Could you restate word for word every line of the records below, from the first one to the one holding "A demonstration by"?

**Records for the exercise**
☆ ☆ ☆ ☆ ☆ ☆ ☆
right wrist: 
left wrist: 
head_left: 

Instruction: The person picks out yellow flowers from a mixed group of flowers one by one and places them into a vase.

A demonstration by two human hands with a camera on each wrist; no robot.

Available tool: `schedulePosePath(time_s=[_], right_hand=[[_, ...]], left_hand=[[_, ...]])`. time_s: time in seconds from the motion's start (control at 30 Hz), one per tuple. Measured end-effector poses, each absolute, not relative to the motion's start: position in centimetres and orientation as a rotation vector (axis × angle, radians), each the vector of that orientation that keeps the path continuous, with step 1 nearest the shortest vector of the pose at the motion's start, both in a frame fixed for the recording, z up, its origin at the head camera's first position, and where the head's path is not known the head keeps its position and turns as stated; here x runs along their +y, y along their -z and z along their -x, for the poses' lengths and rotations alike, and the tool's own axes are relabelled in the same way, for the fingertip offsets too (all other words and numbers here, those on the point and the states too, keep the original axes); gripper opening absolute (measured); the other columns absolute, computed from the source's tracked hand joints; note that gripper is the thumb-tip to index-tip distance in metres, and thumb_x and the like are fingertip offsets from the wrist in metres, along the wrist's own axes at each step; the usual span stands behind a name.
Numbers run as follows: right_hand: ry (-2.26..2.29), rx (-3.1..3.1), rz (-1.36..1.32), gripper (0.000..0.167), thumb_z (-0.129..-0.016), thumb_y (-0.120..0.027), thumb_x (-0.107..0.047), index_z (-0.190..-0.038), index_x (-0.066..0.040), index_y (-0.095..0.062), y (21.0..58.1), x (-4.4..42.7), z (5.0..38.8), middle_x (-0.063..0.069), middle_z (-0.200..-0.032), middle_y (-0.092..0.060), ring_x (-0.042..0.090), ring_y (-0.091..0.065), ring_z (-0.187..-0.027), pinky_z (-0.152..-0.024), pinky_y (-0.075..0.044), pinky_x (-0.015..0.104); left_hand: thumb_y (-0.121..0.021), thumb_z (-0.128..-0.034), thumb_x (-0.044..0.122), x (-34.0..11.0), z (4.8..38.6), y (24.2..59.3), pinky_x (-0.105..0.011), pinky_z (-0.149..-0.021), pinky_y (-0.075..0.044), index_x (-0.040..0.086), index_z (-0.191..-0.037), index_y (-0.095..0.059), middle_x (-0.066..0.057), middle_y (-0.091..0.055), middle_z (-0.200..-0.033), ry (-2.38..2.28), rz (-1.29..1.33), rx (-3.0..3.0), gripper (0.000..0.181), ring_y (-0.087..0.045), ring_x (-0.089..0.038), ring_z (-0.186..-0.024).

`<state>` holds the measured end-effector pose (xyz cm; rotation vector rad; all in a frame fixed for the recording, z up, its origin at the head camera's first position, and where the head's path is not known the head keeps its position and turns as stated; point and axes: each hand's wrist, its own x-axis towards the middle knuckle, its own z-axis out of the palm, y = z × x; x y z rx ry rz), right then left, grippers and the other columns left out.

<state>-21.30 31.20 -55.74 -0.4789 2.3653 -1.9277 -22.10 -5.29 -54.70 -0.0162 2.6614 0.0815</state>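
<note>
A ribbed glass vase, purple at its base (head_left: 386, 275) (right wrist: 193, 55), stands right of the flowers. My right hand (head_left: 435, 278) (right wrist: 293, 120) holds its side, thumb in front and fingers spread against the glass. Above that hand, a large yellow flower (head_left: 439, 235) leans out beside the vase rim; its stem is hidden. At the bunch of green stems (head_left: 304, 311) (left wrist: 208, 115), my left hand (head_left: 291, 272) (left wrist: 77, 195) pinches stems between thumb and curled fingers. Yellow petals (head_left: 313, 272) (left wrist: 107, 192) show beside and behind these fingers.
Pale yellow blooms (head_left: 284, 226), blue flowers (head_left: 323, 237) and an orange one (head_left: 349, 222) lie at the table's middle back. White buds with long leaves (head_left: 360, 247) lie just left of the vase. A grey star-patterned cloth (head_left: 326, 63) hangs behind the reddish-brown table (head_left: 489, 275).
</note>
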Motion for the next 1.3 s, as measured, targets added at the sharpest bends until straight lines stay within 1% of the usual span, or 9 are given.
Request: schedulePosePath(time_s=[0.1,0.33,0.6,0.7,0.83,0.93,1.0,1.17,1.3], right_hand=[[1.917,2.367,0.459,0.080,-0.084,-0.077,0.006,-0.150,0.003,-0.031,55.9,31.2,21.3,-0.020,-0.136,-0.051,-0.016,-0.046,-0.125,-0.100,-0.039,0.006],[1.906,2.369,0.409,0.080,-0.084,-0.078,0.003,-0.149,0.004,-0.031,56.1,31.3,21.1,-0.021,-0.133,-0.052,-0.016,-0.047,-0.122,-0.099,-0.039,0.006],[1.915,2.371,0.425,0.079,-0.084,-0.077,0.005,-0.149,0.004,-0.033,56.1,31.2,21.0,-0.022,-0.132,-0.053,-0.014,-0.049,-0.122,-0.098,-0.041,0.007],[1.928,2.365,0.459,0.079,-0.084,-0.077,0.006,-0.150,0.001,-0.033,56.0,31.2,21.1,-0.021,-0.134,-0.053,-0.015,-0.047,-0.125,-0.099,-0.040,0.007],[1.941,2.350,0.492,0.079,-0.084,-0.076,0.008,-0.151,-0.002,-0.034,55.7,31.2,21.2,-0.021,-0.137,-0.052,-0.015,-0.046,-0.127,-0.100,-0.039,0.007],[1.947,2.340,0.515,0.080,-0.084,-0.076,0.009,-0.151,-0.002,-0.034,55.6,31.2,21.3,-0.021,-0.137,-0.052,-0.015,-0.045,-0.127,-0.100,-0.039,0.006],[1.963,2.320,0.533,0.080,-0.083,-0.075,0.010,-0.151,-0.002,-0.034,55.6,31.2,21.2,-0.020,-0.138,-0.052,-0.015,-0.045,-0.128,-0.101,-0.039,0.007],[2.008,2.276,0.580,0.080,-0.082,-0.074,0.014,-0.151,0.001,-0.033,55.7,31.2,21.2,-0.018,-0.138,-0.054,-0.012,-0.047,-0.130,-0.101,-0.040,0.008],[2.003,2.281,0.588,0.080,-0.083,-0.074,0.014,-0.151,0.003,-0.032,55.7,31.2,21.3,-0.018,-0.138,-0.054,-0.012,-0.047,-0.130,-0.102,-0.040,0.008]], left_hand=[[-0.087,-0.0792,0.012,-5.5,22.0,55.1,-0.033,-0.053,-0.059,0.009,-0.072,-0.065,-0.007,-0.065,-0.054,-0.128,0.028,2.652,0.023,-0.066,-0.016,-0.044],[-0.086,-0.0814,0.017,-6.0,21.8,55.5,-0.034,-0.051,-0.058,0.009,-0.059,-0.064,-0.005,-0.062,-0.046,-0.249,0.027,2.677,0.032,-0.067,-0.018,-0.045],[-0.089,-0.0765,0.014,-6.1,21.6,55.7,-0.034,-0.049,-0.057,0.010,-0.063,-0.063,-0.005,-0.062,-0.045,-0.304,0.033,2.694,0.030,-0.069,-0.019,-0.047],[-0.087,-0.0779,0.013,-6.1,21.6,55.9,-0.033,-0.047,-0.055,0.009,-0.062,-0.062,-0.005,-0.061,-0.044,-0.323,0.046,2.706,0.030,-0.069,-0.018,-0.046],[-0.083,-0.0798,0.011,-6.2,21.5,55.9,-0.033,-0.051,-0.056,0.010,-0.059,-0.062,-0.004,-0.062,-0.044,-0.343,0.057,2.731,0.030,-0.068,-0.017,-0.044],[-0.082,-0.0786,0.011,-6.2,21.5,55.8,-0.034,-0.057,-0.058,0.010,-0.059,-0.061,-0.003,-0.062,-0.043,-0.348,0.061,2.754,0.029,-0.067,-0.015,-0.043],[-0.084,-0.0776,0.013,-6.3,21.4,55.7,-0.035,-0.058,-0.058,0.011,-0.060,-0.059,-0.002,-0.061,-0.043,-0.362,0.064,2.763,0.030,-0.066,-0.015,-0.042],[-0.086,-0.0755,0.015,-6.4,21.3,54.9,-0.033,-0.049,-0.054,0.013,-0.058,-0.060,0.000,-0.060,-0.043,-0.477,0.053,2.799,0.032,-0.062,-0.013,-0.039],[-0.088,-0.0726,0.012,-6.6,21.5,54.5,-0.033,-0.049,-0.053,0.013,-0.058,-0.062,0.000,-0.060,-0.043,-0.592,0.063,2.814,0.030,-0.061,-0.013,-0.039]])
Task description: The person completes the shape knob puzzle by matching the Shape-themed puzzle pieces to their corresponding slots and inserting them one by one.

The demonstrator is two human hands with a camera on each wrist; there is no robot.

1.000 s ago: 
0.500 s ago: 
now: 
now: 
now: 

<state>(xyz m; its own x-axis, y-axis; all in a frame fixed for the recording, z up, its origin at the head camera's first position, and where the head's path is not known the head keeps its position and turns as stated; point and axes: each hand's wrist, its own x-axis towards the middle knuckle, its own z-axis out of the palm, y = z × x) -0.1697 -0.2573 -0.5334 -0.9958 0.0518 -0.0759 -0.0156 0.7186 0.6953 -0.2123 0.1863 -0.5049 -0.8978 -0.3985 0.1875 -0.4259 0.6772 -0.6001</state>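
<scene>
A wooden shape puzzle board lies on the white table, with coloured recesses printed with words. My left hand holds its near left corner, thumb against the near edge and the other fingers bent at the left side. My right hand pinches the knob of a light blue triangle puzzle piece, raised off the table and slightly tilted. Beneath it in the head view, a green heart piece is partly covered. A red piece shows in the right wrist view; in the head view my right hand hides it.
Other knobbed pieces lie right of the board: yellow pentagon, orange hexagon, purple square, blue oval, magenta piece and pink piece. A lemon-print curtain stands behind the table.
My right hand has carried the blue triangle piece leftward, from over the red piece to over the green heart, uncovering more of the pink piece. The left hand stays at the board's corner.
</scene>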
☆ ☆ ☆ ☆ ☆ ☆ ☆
**Exercise response**
right wrist: 
left wrist: 
head_left: 

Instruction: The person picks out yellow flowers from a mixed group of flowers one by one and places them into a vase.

A demonstration by two human hands with a camera on each wrist; no robot.

The output above is the complete answer.